── GIVEN INFORMATION ──

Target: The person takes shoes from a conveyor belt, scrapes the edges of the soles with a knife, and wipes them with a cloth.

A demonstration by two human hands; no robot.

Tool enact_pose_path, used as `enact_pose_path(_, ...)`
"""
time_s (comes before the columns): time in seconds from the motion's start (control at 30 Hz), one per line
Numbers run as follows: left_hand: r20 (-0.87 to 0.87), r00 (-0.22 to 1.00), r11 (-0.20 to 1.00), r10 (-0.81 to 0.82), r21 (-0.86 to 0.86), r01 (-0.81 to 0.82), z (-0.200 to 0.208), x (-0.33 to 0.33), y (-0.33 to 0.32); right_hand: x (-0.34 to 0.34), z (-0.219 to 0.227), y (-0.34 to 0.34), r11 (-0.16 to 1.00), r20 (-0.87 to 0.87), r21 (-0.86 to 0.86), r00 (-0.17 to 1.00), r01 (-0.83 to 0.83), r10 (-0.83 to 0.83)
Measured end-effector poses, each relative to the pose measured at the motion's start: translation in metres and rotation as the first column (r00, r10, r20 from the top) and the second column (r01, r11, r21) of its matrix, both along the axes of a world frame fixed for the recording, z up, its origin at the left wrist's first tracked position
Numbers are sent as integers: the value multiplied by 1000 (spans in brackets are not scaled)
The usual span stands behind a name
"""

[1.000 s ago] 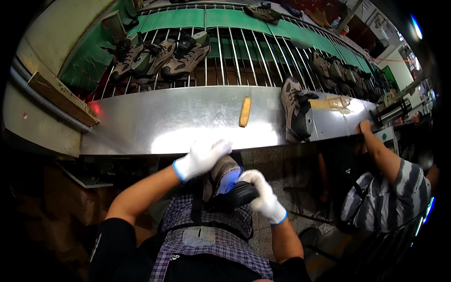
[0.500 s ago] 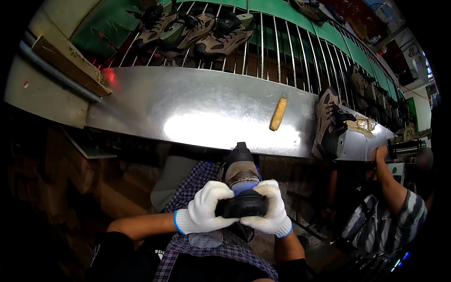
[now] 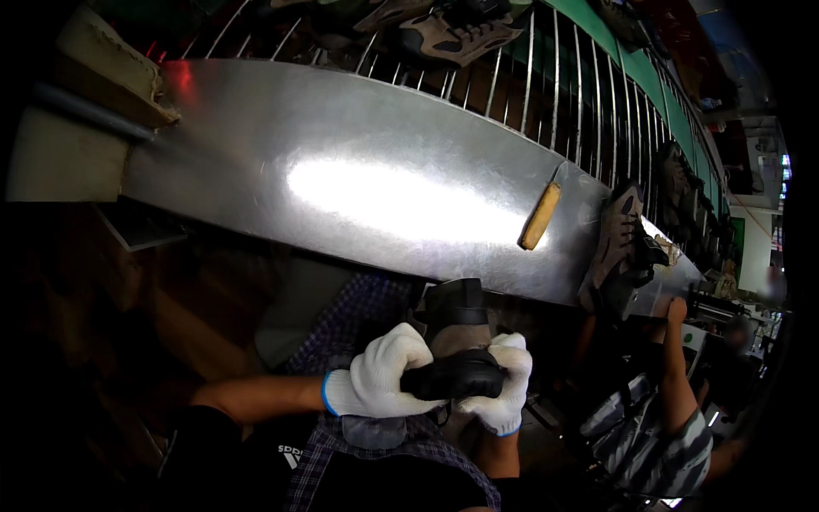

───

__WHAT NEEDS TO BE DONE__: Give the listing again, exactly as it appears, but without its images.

__ANSWER BOX__:
Target: The person takes shoes from a conveyor belt, scrapes the edges of the soles with a knife, and wipes them with a cloth.

A demonstration by two human hands; no robot.

Tool enact_pose_path, used as `enact_pose_path(_, ...)`
"""
time_s (comes before the columns): time in seconds from the motion's start (control at 30 Hz), one per line
Numbers run as follows: left_hand: r20 (-0.87 to 0.87), r00 (-0.22 to 1.00), r11 (-0.20 to 1.00), r10 (-0.81 to 0.82), r21 (-0.86 to 0.86), r01 (-0.81 to 0.82), z (-0.200 to 0.208), x (-0.33 to 0.33), y (-0.33 to 0.32); right_hand: x (-0.34 to 0.34), z (-0.219 to 0.227), y (-0.34 to 0.34), r11 (-0.16 to 1.00), r20 (-0.87 to 0.87), r21 (-0.86 to 0.86), r00 (-0.17 to 1.00), r01 (-0.83 to 0.83), r10 (-0.83 to 0.83)
Measured end-effector poses, each relative to the pose measured at the motion's start: translation in metres and rotation as the first column (r00, r10, r20 from the top) and the second column (r01, r11, r21) of its matrix, both along the axes of a world frame fixed for the recording, z up, its origin at the left wrist's first tracked position
Numbers are sent as integers: the value multiplied by 1000 (spans in brackets are not scaled)
The usual span stands behind a name
"""

[1.000 s ago] 
[0.500 s ago] 
[now] 

This exercise is now finished.